Research Paper
Mechanism of baixiangdan capsules on anti-neuroinflammation: combining dry and wet experiments
- 1 College of Pharmacy, Shandong University of Traditional Chinese Medicine, Jinan 250000, China
- 2 College of Foreign Languages, Shandong University of Traditional Chinese Medicine, Jinan 250000, China
- 3 Preventive Treatment Center, Shenzhen Integrated Traditional Chinese and Western Medicine Hospital, Shenzhen 518000, China
- 4 Department of Psychiatry, Boai Hospitai of Zhongshan, Zhongshan 528400, China
- 5 Experimental Center, Shandong University of Traditional Chinese Medicine, Jinan 250000, China
- 6 College of Traditional Chinese Medicine, Shandong University of Traditional Chinese Medicine, Jinan 250000, China
- 7 Innovation Research Institute of Chinese Medicine, Shandong University of Traditional Chinese Medicine, Jinan 250000, China
- 8 Department of Neurosurgery, The Second Affiliated Hospital of Fujian Medical University, Quanzhou 362000, China
- 9 Department of Traditional Chinese Medicine, Shandong Mental Health Center, Shandong University, Jinan 250000, China
Received: April 3, 2023 Accepted: July 17, 2023
https://doi.org/10.18632/aging.How to Cite
Copyright: © 2023 Yu et al. This is an open access article distributed under the terms of the Creative Commons Attribution License (CC BY 3.0), which permits unrestricted use, distribution, and reproduction in any medium, provided the original author and source are credited.
Abstract
Neuroinflammation plays an important role in the pathogenesis of neurological disorders, and despite intensive research, treatment of neuroinflammation remains limited. BaiXiangDan capsule (BXD) is widely used in clinical practice. However, systematic studies on the direct role and mechanisms of BXD in neuroinflammation are still lacking. We systematically evaluated the potential pharmacological mechanisms of BXD on neuroinflammation using network pharmacological analysis combined with experimental validation.

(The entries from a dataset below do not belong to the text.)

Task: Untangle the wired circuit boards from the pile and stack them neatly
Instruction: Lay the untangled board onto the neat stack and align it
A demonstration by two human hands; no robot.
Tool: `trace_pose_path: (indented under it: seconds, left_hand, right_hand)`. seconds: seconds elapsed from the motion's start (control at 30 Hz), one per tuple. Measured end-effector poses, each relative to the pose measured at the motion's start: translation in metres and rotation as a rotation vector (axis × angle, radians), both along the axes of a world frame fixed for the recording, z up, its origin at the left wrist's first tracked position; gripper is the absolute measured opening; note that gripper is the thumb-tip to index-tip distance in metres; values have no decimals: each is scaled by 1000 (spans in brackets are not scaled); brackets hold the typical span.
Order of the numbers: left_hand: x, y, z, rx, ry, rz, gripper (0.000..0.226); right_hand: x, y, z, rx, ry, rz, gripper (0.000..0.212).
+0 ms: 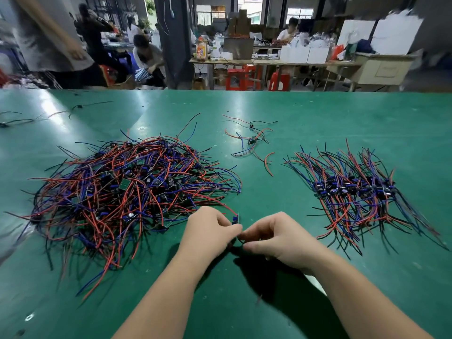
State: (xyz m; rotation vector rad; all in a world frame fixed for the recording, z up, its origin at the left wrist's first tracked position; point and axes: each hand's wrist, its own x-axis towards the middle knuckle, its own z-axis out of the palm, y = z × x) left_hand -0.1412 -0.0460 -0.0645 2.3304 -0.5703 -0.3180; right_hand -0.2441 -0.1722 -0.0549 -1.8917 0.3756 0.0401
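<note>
A wired circuit board is pinched between the left hand and the right hand, with the stack lying rightward, nearer the latter.

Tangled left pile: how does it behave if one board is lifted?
The tangled pile of red, blue and black wired boards likely drags neighbours along: leads interlace. Thin curved wires look floppy, boards small, probably light.

Most of the board is covered by the left hand, and its wire vanishes inside the right hand. Boards deep in the pile lie buried under wires. The near corners of the bench fall outside the view.
</note>
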Motion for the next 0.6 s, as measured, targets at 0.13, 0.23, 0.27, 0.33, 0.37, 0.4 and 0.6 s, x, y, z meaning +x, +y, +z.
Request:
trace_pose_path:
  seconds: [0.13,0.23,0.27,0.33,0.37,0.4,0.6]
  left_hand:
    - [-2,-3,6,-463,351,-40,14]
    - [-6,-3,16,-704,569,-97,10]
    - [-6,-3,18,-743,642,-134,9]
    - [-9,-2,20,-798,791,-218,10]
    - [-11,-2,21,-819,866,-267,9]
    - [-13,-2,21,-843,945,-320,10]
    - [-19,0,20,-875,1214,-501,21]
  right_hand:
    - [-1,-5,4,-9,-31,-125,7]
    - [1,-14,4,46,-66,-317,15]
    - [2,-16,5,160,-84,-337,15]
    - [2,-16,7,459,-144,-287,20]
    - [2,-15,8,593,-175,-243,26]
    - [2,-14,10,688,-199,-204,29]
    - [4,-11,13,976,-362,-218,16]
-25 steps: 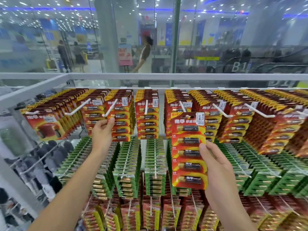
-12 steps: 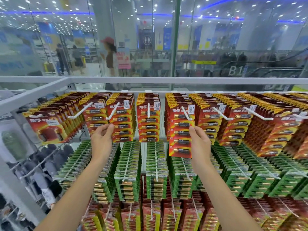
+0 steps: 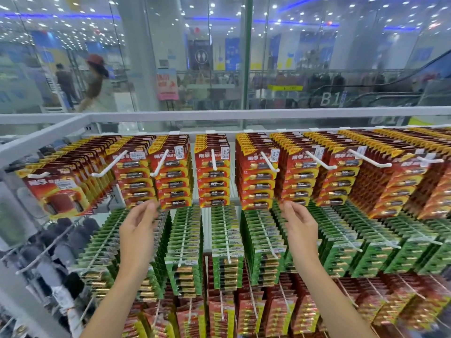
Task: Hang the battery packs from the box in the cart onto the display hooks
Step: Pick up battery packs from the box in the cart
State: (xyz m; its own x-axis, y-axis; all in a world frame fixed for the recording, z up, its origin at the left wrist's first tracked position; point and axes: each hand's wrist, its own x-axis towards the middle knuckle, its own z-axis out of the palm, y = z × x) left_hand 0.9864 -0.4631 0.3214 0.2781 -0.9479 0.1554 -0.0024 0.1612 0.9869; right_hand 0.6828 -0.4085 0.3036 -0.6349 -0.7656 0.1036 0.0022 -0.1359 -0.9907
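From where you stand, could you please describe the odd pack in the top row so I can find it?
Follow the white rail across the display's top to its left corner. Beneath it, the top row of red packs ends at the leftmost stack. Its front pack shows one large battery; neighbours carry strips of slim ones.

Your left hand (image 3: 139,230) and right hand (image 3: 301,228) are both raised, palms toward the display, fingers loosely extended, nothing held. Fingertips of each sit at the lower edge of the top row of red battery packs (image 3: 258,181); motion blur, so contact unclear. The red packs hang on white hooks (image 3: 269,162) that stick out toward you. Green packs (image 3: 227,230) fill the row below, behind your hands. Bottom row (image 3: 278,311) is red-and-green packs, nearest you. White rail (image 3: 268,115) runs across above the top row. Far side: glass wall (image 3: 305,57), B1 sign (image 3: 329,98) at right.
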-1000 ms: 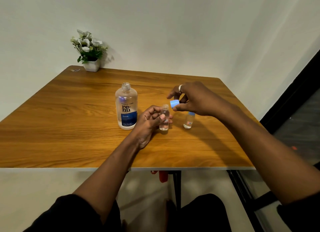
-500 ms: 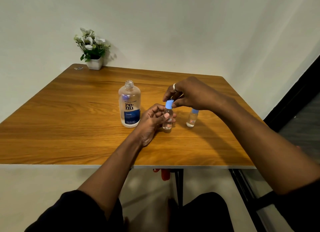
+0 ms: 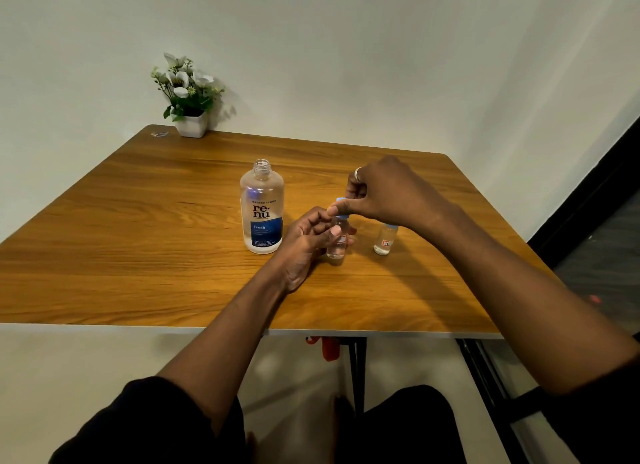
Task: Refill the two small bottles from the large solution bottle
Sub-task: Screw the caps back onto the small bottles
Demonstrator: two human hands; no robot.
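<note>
The large solution bottle (image 3: 262,209), clear with a blue label and no cap, stands upright mid-table. Just right of it my left hand (image 3: 306,240) grips a small clear bottle (image 3: 337,243) that stands on the wood. My right hand (image 3: 379,195) pinches the blue cap (image 3: 341,215) sitting on top of that small bottle. A second small bottle (image 3: 384,242) with a blue cap stands further right, partly under my right wrist.
The wooden table (image 3: 138,238) has a white pot of flowers (image 3: 188,96) at its far left corner beside the wall. A small shiny scrap (image 3: 159,134) lies near the pot. A black frame (image 3: 588,186) runs along the right side.
My right hand brought the blue cap down from the air onto the small bottle held by my left hand, and the fingers now pinch it there. The view shifted slightly.
</note>
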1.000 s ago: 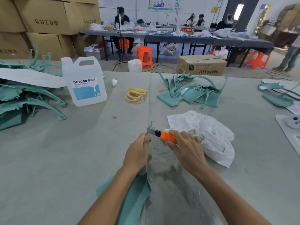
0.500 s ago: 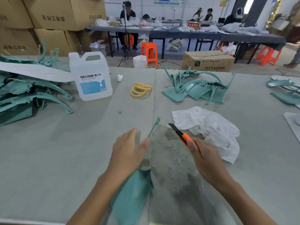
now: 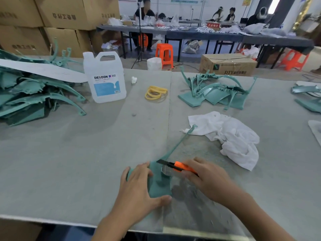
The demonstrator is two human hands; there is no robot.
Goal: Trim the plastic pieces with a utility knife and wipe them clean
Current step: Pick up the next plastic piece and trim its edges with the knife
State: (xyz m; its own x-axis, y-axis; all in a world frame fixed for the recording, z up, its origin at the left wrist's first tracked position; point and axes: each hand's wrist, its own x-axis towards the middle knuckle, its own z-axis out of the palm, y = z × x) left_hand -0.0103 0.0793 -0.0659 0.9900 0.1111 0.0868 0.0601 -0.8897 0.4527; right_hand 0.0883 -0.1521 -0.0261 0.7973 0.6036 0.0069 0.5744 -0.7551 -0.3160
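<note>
A teal plastic piece (image 3: 159, 181) lies on the grey table near the front edge, and its thin arm reaches up to the right toward the white cloth (image 3: 232, 136). My left hand (image 3: 137, 190) grips the wide end of the piece, thumb under its near edge. My right hand (image 3: 208, 180) grips an orange utility knife (image 3: 180, 166). The knife's dark blade rests at the top edge of the piece, close to my left fingertips.
A heap of teal pieces (image 3: 34, 94) fills the left side, another pile (image 3: 215, 91) sits at the back centre, more at the right edge (image 3: 307, 96). A DEXCON jug (image 3: 104, 79) and yellow rubber bands (image 3: 155, 93) stand behind. Shavings cover the worn patch (image 3: 199, 197).
The teal piece has slid toward me and my left hand now grips its wide end. My right hand has brought the knife down and left, so the blade meets the piece's top edge.
</note>
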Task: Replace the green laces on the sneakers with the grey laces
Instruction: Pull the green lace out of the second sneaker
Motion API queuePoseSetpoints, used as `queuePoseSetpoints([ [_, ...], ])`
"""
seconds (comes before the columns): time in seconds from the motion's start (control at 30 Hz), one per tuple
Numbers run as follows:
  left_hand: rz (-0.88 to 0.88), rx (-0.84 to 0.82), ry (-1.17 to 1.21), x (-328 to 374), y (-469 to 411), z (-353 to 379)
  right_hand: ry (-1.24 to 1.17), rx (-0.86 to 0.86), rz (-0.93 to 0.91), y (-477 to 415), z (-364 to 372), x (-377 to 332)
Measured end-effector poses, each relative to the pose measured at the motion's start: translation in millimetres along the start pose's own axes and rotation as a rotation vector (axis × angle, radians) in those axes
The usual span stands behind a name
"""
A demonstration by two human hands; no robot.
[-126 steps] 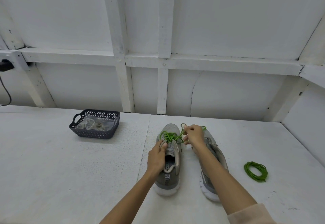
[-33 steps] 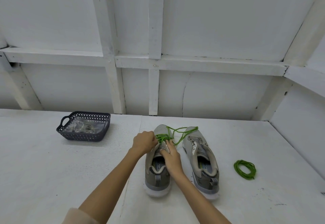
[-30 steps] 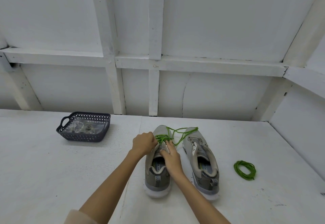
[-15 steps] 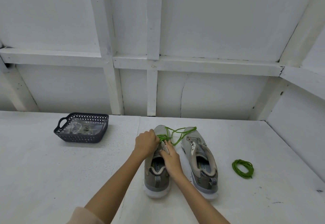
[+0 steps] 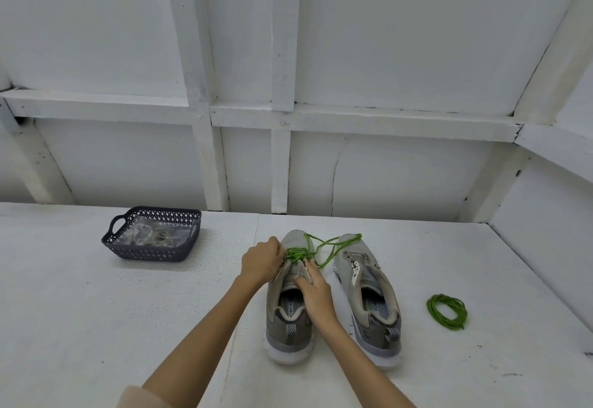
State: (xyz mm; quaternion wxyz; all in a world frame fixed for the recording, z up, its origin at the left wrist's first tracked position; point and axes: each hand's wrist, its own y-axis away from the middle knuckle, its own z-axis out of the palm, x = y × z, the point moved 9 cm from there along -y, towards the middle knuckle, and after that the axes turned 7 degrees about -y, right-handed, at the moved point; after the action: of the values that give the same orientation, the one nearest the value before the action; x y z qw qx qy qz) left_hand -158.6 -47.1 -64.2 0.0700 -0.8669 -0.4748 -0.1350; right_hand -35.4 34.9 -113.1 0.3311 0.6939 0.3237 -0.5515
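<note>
The left hand (image 5: 261,261) pinches the green lace (image 5: 296,252); the right hand (image 5: 316,290) beside it grips the sneaker (image 5: 288,327).

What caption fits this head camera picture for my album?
Left hand and right hand work at the green lace on a sneaker.

The left hand (image 5: 261,260) curls over its own fingers, hiding where they pinch the green lace (image 5: 324,247). The right hand (image 5: 316,290) covers part of the left sneaker (image 5: 288,324) and its tongue. At ten o'clock from it, the basket (image 5: 150,252) holds pale contents too blurred to tell. Both forearms run off the frame at six o'clock.
</note>
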Motion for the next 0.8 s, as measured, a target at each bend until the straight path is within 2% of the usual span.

Multiple databases are used to mine potential targets for bioactive ingredients, drug targets and neuroinflammation. GO and KEGG pathway analysis was also performed. Interactions between active ingredients and pivotal targets were confirmed by molecular docking. An experimental model of neuroinflammation was used to evaluate possible therapeutic mechanisms for BXD. Network pharmacological analysis revealed that Chrysoeriol, Kaempferol and Luteolin in BXD exerted their anti-neuroinflammatory effects mainly by acting on targets such as NCOA2, PIK3CA and PTGS2. Molecular docking results showed that their average affinity was less than −5 kcal/mol, with an average affinity of −8.286 kcal/mol. Pathways in cancer was found to be a potentially important pathway, with involvement of PI3K/AKT signaling pathways. In addition, in vivo experiments showed that BXD treatment ameliorated neural damage and reduced neuronal cell death. Western blotting, RT-qPCR and ELISA analysis showed that BXD inhibited not only the expression of IL-1β, TNF-α and NO, but also NF-κB, MMP9 and PI3K/AKT signaling pathways. This study applied network pharmacology and in vivo experiments to explore the possible mechanisms of BXD against neuroinflammation, providing insight into the treatment of neuroinflammation.